Requirement:
When you copy the material below, keep every line exact and drop the pictures.

Recorded information:
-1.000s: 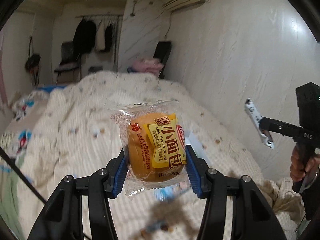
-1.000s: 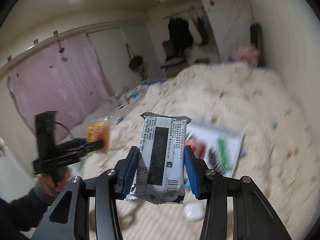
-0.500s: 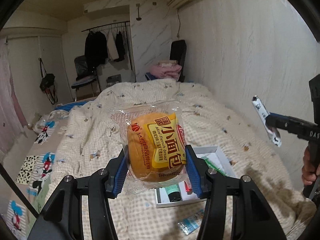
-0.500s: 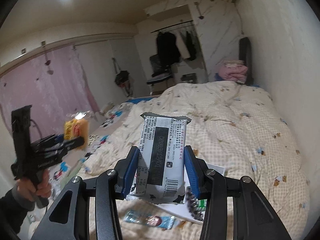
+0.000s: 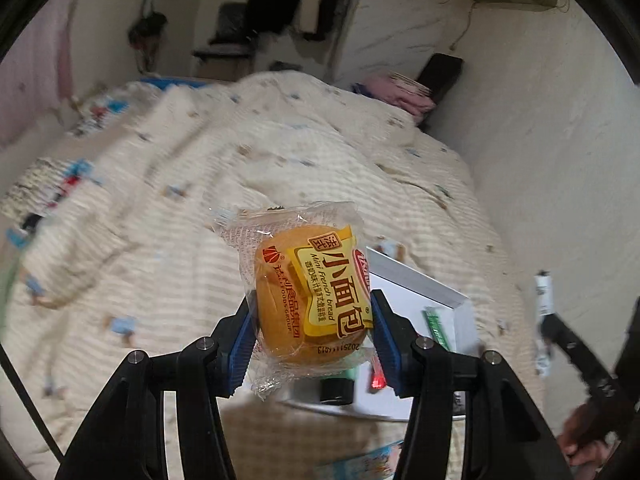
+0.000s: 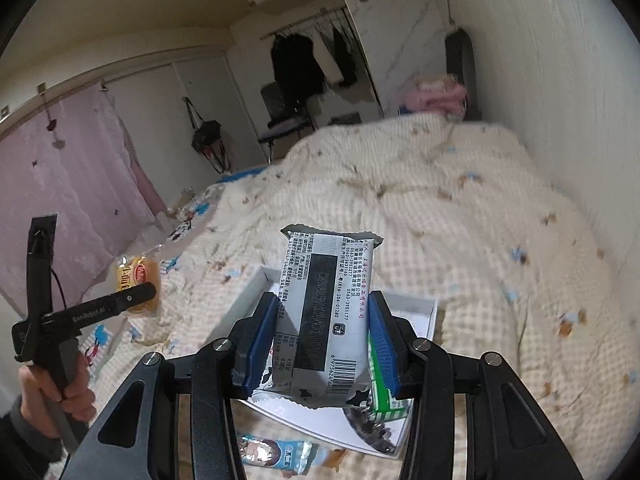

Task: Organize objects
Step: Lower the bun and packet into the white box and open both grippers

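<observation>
My left gripper (image 5: 312,340) is shut on a wrapped mini French bread bun (image 5: 312,292), orange with a yellow label, held above the bed. My right gripper (image 6: 322,344) is shut on a grey-and-white snack packet (image 6: 326,312) with a barcode. Below both lies a shallow white box (image 5: 416,280) on the quilt (image 6: 480,240), holding a green pack (image 6: 380,400) and a dark-capped tube (image 5: 336,390). The right wrist view shows the left gripper with the bun (image 6: 138,284) at the left edge. At the right edge of the left wrist view, the right gripper's packet (image 5: 544,292) appears edge-on.
A light blue snack wrapper (image 6: 276,454) lies on the quilt just in front of the box. A wall (image 5: 560,140) runs along the bed's right side. Folded pink cloth (image 6: 436,94) and a dark chair (image 6: 288,104) stand beyond the bed's far end.
Both grippers have sunk toward the bed and the white box, which now sits larger and nearer under them. The left gripper has rolled. Both keep their packets.
</observation>
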`<state>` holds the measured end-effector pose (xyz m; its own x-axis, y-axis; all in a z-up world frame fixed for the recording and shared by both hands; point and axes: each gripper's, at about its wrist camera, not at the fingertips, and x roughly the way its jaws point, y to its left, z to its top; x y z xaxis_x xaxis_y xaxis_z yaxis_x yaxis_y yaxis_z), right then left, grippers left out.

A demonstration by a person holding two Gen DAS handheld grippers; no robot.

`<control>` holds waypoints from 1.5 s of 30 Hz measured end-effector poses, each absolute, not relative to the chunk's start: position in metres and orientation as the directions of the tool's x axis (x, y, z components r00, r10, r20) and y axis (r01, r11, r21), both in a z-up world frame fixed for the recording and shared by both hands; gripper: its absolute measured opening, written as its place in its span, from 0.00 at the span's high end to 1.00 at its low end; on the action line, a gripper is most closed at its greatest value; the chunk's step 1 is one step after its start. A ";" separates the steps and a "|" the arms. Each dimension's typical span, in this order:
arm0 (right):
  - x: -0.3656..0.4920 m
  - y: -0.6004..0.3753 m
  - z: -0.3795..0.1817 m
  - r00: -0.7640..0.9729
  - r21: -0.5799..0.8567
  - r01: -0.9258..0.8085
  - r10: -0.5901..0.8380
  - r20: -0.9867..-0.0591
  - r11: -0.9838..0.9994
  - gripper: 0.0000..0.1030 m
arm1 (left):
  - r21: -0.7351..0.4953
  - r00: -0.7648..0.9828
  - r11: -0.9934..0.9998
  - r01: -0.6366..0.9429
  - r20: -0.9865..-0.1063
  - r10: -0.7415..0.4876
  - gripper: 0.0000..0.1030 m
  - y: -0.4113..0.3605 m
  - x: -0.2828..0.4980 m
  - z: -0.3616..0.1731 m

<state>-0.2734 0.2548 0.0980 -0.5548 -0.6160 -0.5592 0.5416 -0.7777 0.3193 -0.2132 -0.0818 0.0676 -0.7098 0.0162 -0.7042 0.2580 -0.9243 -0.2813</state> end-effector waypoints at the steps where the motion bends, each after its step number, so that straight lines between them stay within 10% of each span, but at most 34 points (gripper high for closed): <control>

Exercise output:
-1.000s: 
-1.000s: 
-0.500s: 
-0.500s: 
+0.000s: 
+0.000s: 

Task: Organize objects
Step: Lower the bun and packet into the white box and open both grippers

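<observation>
My left gripper (image 5: 312,340) is shut on a wrapped mini French bread bun (image 5: 312,292), orange with a yellow label, held above the bed. My right gripper (image 6: 322,344) is shut on a grey-and-white snack packet (image 6: 326,312) with a barcode. Below both lies a shallow white box (image 5: 416,280) on the quilt (image 6: 480,240), holding a green pack (image 6: 380,400) and a dark-capped tube (image 5: 336,390). The right wrist view shows the left gripper with the bun (image 6: 138,284) at the left edge. At the right edge of the left wrist view, the right gripper's packet (image 5: 544,292) appears edge-on.
A light blue snack wrapper (image 6: 276,454) lies on the quilt just in front of the box. A wall (image 5: 560,140) runs along the bed's right side. Folded pink cloth (image 6: 436,94) and a dark chair (image 6: 288,104) stand beyond the bed's far end.
Both grippers have sunk toward the bed and the white box, which now sits larger and nearer under them. The left gripper has rolled. Both keep their packets.
</observation>
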`<state>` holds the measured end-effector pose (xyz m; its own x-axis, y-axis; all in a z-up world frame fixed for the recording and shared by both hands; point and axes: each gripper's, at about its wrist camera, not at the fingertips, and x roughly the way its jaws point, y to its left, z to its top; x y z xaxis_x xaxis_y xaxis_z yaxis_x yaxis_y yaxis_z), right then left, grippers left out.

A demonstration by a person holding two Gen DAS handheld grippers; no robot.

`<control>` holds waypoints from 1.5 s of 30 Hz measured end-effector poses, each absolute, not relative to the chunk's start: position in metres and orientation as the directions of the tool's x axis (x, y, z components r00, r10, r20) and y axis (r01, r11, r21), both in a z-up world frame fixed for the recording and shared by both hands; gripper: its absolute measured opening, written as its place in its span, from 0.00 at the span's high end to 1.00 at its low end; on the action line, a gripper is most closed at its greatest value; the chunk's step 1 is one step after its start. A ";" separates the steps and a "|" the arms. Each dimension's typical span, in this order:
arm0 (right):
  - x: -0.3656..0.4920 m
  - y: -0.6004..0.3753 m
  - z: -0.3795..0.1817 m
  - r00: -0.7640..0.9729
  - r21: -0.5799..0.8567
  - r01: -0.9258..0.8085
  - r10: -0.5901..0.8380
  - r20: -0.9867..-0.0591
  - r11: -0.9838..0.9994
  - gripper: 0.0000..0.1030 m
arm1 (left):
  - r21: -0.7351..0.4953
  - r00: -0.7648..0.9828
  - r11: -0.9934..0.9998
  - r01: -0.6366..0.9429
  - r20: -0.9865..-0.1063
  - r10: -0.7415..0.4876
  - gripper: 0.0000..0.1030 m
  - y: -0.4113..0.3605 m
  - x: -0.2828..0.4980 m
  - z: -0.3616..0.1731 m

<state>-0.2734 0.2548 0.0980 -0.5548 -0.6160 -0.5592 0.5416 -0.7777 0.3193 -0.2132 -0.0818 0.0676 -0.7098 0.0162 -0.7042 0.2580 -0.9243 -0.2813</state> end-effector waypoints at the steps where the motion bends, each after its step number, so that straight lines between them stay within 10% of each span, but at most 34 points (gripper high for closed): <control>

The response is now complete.